WASHINGTON, DC 20549

 


FORM 8-K

 


CURRENT REPORT

Pursuant to Section 13 or 15(d) of the Securities Exchange Act of 1934

Date of Report (Date of earliest event reported): January 1, 2008

 


TREX COMPANY, INC.

(Exact name of registrant as specified in its charter)

 


 

Delaware   001-14649   54-1910453

(State or other jurisdiction

of incorporation)

  (Commission File Number)  

(IRS Employer

Identification No.)

 

160 Exeter Drive

Winchester, Virginia

  22603-8605
(Address of principal executive offices)   (Zip Code)

Registrant’s telephone number, including area code: (540) 542-6300

Not Applicable

(Former name or former address, if changed since last report)

 


Check the appropriate box below if the Form 8-K filing is intended to simultaneously satisfy the filing obligation of the registrant under any of the following provisions (see General Instruction A.2. below):

 

¨ Written communications pursuant to Rule 425 under the Securities Act (17 CFR 230.425)

 

¨ Soliciting material pursuant to Rule 14a-12 under the Exchange Act (17 CFR 240.14a-12)

 

¨ Pre-commencement communications pursuant to Rule 14d-2(b) under the Exchange Act (17 CFR 240.14d-2(b))

 

¨ Pre-commencement communications pursuant to Rule 13e-4(c) under the Exchange Act (17 CFR 240.13e-4(c))

 



Item 5.02. Departure of Directors or Certain Officers; Election of Directors; Appointment of Certain Officers; Compensatory Arrangements of Certain Officers

(b) Effective as of January 1, 2008, Andrew U. Ferrari resigned as President and Chief Executive Officer of Trex Company, Inc. (the “Company”) upon the appointment, described in paragraph (c) of this Item 5.02, of Ronald W. Kaplan as the Company’s President and Chief Executive Officer.
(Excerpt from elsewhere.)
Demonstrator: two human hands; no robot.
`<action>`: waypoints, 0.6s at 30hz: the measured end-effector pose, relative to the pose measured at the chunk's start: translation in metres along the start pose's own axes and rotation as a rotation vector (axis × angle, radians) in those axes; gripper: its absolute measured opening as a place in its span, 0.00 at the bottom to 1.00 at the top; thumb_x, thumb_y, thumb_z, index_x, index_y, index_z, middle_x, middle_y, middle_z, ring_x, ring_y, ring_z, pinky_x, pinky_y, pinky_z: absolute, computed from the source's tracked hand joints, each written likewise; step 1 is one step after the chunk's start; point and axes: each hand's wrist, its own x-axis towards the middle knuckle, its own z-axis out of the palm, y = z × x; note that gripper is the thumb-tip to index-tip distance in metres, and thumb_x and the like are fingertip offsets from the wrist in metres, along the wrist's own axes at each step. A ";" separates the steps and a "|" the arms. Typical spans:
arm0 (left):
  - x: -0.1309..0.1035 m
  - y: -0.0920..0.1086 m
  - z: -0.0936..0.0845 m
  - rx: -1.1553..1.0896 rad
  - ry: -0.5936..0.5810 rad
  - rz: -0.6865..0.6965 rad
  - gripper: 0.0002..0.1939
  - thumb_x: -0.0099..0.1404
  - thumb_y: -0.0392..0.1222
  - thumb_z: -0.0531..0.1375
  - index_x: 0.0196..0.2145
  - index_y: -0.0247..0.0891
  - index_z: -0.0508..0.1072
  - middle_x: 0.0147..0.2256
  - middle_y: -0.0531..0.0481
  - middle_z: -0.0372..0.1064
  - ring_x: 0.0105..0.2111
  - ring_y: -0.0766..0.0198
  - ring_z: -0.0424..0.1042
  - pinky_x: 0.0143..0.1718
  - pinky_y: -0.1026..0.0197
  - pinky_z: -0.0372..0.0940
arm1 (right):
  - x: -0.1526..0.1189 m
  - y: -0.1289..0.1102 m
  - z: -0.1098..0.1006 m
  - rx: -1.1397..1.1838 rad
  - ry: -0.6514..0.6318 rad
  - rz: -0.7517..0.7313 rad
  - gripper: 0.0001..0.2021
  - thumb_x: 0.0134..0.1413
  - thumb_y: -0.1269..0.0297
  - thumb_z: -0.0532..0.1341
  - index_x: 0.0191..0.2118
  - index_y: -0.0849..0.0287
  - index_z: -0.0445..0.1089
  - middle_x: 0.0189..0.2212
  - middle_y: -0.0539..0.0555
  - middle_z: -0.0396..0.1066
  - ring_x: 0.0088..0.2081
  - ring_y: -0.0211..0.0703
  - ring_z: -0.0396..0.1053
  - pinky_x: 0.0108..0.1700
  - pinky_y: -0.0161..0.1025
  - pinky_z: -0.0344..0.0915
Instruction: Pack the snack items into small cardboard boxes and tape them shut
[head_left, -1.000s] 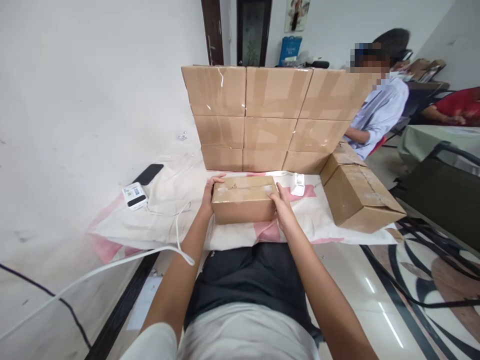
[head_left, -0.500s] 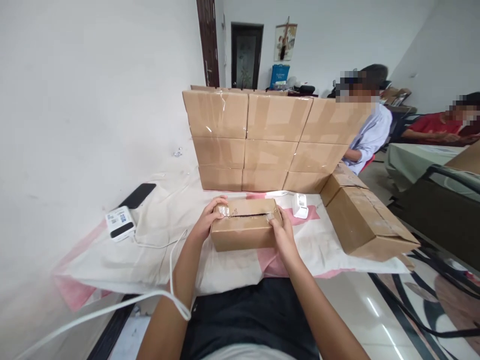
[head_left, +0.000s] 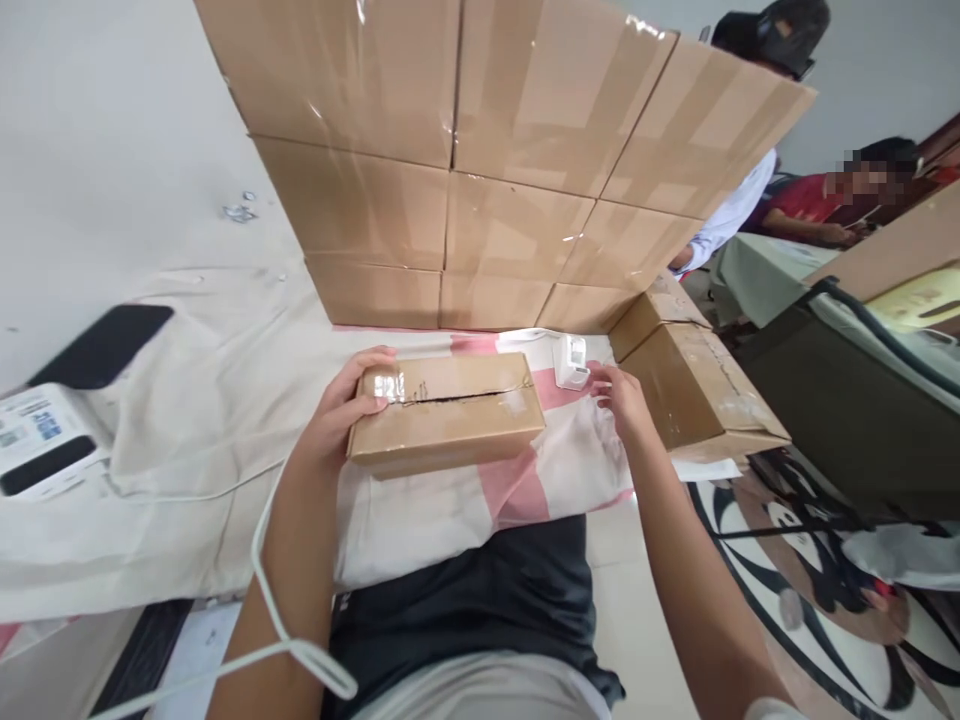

Effective as of January 1, 2008, Anthony J. Cavanna resigned as the Company’s Chairman of the Board. Mr. Cavanna will continue to serve as a director of the Company. Effective as of the same date, the Company’s Board of Directors appointed Andrew U. Ferrari to serve as Chairman of the Board.

(c) Effective as of January 1, 2008, the Board of Directors appointed Ronald W. Kaplan, age 56, to serve as the Company’s President and Chief Executive Officer. Before joining the Company, Mr. Kaplan served since February 2006 as the Chief Executive Officer of Continental Global Group, Inc., a manufacturer of bulk material handling systems. Between July 2005 and February 2006, Mr. Kaplan was an independent consultant. Mr. Kaplan was employed by Harsco Corporation, an international industrial services and products company, between 1979 and July 2005, at which he served in a number of capacities, including as Senior Vice President-Operations, and, most recently as President of Harsco’s Gas Technologies Group, which manufactures containment and control equipment for the global gas industry. Mr. Kaplan received a B.A. in Economics from Alfred University and an M.B.A. degree from the Wharton School of Business, University of Pennsylvania.

As indicated above, Mr. Kaplan has served as the Chief Executive Officer of Continental Global Group, Inc. since February 2006. The Company purchases conveyor systems from a wholly owned subsidiary of Continental Global in the ordinary course of business on standard commercial terms. For these purchases, the Company paid $271,887 in fiscal 2006 and $497,830 in the nine months ended September 30, 2007.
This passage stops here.